● TASK BRIEF:
Go over the lines below, and when one contains the word "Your", copy it.
* * * * *
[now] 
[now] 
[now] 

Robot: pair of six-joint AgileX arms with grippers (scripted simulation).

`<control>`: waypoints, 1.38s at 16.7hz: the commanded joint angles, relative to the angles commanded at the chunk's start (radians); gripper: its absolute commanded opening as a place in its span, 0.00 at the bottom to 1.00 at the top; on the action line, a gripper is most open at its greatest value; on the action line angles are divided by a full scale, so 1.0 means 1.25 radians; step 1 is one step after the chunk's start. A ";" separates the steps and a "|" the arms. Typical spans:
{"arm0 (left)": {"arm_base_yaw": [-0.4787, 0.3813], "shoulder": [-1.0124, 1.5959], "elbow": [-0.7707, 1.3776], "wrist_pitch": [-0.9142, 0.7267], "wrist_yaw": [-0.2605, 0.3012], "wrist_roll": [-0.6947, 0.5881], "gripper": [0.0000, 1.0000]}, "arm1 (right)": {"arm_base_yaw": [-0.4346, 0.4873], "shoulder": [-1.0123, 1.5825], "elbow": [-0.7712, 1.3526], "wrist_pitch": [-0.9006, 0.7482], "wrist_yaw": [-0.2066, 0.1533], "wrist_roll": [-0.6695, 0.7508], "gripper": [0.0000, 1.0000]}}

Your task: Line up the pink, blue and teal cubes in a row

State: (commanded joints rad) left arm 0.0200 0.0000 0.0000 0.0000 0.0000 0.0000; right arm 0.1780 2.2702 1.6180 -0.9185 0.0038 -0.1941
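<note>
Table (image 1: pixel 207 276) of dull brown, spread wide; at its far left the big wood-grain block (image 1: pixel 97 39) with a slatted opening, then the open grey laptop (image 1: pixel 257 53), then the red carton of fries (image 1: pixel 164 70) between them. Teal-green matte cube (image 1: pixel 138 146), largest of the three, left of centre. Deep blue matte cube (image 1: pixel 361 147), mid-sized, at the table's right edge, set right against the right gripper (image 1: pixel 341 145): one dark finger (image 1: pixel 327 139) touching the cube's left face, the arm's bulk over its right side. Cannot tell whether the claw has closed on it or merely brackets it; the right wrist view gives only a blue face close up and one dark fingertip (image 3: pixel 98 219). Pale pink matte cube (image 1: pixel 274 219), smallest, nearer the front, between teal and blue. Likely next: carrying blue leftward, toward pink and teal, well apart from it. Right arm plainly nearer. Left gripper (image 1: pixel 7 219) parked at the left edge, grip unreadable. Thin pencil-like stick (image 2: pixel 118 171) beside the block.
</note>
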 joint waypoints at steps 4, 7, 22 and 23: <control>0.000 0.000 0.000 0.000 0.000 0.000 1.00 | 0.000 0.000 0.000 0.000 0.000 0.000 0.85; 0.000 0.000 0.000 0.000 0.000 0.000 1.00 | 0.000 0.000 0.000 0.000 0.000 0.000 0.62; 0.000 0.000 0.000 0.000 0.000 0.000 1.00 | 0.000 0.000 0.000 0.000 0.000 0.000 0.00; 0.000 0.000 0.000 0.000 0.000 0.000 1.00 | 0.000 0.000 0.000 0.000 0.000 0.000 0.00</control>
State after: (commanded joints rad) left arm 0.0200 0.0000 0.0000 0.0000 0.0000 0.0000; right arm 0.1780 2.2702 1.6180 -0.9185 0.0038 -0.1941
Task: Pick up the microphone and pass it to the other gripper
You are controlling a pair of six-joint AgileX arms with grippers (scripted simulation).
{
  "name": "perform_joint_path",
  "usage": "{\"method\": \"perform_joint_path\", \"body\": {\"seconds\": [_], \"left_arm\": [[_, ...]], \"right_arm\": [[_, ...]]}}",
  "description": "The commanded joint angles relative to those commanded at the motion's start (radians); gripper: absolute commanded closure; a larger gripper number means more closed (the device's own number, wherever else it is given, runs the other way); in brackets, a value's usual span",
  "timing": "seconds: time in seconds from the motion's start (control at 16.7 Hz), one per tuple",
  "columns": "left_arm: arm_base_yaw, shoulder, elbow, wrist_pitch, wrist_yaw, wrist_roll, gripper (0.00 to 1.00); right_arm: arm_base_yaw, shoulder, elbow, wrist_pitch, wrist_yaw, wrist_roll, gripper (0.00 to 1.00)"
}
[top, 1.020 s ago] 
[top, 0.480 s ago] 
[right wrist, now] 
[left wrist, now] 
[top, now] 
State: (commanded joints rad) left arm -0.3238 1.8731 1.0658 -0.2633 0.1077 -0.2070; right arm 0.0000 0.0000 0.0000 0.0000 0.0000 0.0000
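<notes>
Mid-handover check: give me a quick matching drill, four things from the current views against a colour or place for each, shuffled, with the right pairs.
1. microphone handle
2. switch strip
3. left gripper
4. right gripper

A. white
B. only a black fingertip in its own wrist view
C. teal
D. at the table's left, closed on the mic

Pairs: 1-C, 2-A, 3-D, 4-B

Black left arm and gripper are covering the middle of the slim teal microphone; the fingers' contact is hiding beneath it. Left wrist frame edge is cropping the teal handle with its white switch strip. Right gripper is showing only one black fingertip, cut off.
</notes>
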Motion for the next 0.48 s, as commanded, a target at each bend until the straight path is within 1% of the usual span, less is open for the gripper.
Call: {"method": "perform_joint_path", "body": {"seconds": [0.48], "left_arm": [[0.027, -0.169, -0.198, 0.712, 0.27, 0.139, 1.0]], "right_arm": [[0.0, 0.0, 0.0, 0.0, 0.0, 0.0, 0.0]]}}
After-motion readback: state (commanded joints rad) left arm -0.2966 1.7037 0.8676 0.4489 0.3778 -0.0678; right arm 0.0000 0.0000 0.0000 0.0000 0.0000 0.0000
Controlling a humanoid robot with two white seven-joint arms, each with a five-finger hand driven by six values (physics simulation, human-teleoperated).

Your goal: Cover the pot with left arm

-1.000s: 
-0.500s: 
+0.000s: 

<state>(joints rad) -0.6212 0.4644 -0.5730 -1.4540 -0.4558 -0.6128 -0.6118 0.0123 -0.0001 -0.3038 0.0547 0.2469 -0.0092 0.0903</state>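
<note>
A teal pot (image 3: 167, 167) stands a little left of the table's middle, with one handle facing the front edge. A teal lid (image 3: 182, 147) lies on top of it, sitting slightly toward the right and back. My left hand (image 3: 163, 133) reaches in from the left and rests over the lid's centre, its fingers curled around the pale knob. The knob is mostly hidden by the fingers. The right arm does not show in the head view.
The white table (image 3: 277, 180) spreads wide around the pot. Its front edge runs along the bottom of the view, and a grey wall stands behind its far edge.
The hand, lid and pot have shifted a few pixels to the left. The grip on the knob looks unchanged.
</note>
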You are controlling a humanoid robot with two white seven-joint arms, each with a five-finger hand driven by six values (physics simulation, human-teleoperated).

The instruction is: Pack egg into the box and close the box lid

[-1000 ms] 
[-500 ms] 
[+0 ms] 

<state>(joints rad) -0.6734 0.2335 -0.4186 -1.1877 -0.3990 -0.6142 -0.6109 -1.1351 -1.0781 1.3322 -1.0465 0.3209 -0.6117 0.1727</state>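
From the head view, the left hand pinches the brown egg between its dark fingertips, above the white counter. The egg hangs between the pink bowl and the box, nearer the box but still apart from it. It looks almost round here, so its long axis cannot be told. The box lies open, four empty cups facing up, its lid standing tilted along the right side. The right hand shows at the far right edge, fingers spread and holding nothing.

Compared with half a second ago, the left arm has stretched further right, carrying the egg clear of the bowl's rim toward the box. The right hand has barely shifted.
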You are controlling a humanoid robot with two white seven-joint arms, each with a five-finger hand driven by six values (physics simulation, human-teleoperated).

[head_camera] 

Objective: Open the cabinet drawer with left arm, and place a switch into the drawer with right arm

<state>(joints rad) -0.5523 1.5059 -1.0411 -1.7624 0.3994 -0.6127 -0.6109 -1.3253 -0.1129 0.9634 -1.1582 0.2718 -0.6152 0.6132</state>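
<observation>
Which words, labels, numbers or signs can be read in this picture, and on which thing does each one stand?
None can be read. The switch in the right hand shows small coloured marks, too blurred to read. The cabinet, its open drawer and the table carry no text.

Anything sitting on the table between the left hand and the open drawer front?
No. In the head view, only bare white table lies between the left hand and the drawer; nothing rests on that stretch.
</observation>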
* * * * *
● ANSWER TO THIS TASK:
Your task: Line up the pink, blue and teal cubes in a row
Your goal: Cover the pot with left arm

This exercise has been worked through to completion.